Using merge queries – Cleansing, Transforming, and Shaping Data

Using merge queries

Merge queries are used when we want to merge or combine columns from multiple queries where some columns are different. This often happens in data warehouse environments as data tends to be normalized or split across multiple tables (imported into a Power BI data model as a query). For more information on why data is normalized in a data warehouse, we recommend reading The Data Warehouse Toolkit: The Definitive Guide to Dimensional Modeling by Ralph Kimball. Tables contain key columns that allow individual records to be merged or joined together when needed. Normalizing data is standard practice for properly designed data warehouses.
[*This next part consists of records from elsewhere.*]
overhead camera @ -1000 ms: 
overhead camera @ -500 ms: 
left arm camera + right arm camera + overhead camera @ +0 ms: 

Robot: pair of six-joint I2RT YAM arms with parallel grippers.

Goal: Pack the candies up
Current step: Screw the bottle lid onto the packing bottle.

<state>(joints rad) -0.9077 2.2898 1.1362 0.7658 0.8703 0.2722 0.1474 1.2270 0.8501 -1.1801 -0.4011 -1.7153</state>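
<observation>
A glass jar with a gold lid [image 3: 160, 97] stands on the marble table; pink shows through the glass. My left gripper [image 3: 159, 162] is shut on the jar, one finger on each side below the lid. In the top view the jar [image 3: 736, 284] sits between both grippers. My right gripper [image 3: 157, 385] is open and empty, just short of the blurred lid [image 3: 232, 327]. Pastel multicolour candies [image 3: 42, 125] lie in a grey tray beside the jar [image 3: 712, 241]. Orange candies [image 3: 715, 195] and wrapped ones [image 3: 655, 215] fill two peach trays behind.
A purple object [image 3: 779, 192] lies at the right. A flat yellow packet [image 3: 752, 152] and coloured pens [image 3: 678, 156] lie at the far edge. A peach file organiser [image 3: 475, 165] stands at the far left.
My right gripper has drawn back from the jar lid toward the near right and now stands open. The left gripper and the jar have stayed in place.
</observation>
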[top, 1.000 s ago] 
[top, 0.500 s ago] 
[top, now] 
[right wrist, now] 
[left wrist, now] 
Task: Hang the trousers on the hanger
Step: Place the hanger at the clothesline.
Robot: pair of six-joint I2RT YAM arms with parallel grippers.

For more information on data warehouse design, we recommend looking at resources on dimensional modeling, such as https://wikipedia.org/wiki/Dimensional_modeling.

In order to use merge queries in Power Query, you need to have at least two queries that contain data that you’d like to merge into one query by bringing together columns from both queries. Ideally, these queries contain columns that allow the data to relate to each other, typically called key or join key columns. If the queries don’t contain a key, then it may be possible to use other data transformation capabilities (as discussed earlier in the Using column transformations section) to create keys that would allow the data to be merged properly.

Using merge queries requires one of the two queries to be selected from the Queries pane on the leftmost side of the Power Query Editor window. Then, you click the Merge Queries button under Combine on the Home tab of the ribbon. There is the option to just merge the queries or merge the queries as a new query.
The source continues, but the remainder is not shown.